A word-for-word copy of the listing is what's needed; leave out every image.
Data extract below:
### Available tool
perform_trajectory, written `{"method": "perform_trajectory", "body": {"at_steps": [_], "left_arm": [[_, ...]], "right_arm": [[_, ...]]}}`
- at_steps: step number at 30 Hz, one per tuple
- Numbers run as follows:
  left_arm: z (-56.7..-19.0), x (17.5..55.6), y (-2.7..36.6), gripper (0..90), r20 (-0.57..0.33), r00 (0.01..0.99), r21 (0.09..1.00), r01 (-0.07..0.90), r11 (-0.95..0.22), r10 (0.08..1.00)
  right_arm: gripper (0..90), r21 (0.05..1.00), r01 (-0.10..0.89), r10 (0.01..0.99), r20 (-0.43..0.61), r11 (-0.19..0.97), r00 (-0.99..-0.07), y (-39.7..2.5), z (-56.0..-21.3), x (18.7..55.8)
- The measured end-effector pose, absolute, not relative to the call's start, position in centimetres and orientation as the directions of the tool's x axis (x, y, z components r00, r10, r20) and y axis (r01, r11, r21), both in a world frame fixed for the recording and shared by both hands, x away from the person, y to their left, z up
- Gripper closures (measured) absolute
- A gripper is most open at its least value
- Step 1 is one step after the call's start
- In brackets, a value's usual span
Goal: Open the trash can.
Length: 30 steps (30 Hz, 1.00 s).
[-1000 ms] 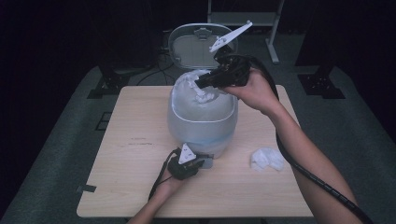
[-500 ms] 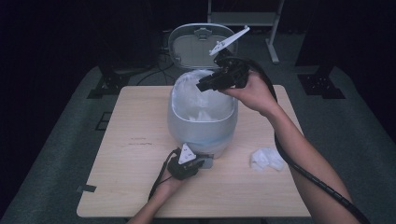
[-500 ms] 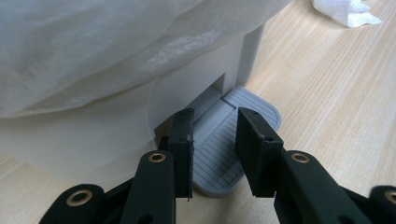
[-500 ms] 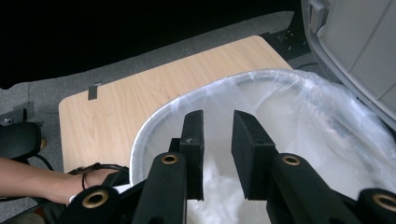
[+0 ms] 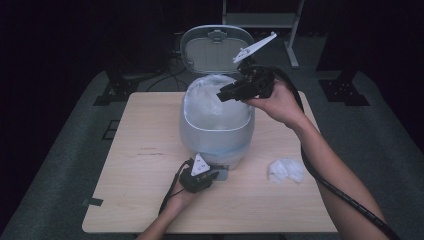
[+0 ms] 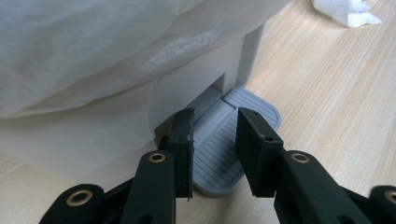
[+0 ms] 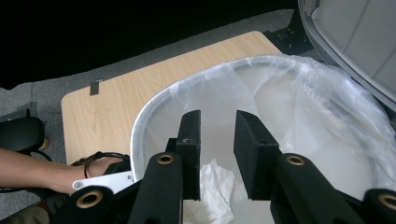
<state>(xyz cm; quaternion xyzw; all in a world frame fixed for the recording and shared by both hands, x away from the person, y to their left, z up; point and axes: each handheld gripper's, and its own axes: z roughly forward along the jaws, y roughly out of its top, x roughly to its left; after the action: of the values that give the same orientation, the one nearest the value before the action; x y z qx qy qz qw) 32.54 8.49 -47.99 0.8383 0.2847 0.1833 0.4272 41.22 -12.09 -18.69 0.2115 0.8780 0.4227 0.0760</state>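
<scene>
Bin (image 5: 216,132) stood mid-table (image 5: 135,200), lid (image 5: 216,49) up, liner (image 7: 327,93) over its rim. Right gripper (image 5: 225,94) hung over the bin's mouth, jaws apart with nothing between them; in the right gripper view they pointed down into the liner, a tissue wad (image 7: 212,186) lying at the bottom below them. Left gripper (image 5: 214,175) sat low on the table at the bin's near side, jaws parted and empty, tips pressing on the grey pedal (image 6: 233,135) at the bin's base. A second crumpled tissue (image 5: 285,169) lay on the table right of the bin, apart from both grippers.
</scene>
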Motion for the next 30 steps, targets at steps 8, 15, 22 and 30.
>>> {"method": "perform_trajectory", "body": {"at_steps": [8,15,22,30], "left_arm": [[-48.0,32.5,8.5,67.6,0.065,0.77,0.821,0.321,-0.473,0.634],[-48.0,32.5,8.5,67.6,0.064,0.77,0.821,0.321,-0.472,0.635],[-48.0,32.5,8.5,67.6,0.065,0.77,0.82,0.321,-0.474,0.634],[-48.0,32.5,8.5,67.6,0.065,0.77,0.821,0.32,-0.472,0.635]], "right_arm": [[68.9,0.785,0.308,0.437,0.052,0.538,-0.898,-13.4,-19.0,40.6],[66.3,0.786,0.312,0.442,0.056,0.533,-0.895,-14.3,-19.4,40.0],[62.8,0.795,0.313,0.443,0.063,0.52,-0.894,-15.5,-19.7,39.5],[62.0,0.799,0.333,0.463,0.078,0.5,-0.883,-17.3,-20.4,39.2]]}}
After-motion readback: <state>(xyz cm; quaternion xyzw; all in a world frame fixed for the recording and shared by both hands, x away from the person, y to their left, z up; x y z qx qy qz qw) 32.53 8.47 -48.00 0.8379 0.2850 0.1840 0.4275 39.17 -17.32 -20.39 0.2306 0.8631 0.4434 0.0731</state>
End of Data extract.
_The answer_
### Available tool
perform_trajectory, written `{"method": "perform_trajectory", "body": {"at_steps": [_], "left_arm": [[_, ...]], "right_arm": [[_, ...]]}}`
- at_steps: step number at 30 Hz, one per tuple
- Numbers run as follows:
  left_arm: z (-56.7..-19.0), x (17.5..55.6), y (-2.7..36.6), gripper (0..90), r20 (-0.57..0.33), r00 (0.01..0.99), r21 (0.09..1.00), r01 (-0.07..0.90), r11 (-0.95..0.22), r10 (0.08..1.00)
  right_arm: gripper (0..90), r21 (0.05..1.00), r01 (-0.10..0.89), r10 (0.01..0.99), r20 (-0.43..0.61), r11 (-0.19..0.97), r00 (-0.99..-0.07), y (-39.7..2.5), z (-56.0..-21.3), x (18.7..55.8)
- The measured end-effector pose, absolute, not relative to the call's start, position in centimetres and orientation as the directions of the tool's x axis (x, y, z components r00, r10, r20) and y axis (r01, r11, r21), both in a world frame fixed for the recording and shared by both hands, x away from the person, y to their left, z up
- Gripper closures (measured) absolute
- A gripper is most open at its least value
- Step 1 is one step after the call's start
- In brackets, a value's usual span
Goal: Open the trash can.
Length: 30 steps (30 Hz, 1.00 s).
[-1000 ms] 
[-500 ms] 
[-500 ms] 
[-500 ms] 
[+0 ms] 
[+0 ms] 
[+0 ms] 
<state>(xyz cm; quaternion xyzw; all in a world frame fixed for the recording and shared by both hands, x away from the person, y to their left, z up; point and axes: each handheld gripper's, and its own axes: z roughly forward along the jaws, y roughly out of its top, x roughly to its left; after the action: of the values that give the same orientation, the one nearest the value before the action; x y z qx qy qz qw) 32.54 8.49 -47.99 0.8383 0.2847 0.1833 0.4272 41.22 -12.09 -18.69 0.2115 0.8780 0.4227 0.0760</state>
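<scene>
Bin (image 5: 216,132) stood mid-table (image 5: 135,200), lid (image 5: 216,49) up, liner (image 7: 327,93) over its rim. Right gripper (image 5: 225,94) hung over the bin's mouth, jaws apart with nothing between them; in the right gripper view they pointed down into the liner, a tissue wad (image 7: 212,186) lying at the bottom below them. Left gripper (image 5: 214,175) sat low on the table at the bin's near side, jaws parted and empty, tips pressing on the grey pedal (image 6: 233,135) at the bin's base. A second crumpled tissue (image 5: 285,169) lay on the table right of the bin, apart from both grippers.
</scene>
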Motion for the next 30 steps, targets at steps 8, 15, 22 and 30.
>>> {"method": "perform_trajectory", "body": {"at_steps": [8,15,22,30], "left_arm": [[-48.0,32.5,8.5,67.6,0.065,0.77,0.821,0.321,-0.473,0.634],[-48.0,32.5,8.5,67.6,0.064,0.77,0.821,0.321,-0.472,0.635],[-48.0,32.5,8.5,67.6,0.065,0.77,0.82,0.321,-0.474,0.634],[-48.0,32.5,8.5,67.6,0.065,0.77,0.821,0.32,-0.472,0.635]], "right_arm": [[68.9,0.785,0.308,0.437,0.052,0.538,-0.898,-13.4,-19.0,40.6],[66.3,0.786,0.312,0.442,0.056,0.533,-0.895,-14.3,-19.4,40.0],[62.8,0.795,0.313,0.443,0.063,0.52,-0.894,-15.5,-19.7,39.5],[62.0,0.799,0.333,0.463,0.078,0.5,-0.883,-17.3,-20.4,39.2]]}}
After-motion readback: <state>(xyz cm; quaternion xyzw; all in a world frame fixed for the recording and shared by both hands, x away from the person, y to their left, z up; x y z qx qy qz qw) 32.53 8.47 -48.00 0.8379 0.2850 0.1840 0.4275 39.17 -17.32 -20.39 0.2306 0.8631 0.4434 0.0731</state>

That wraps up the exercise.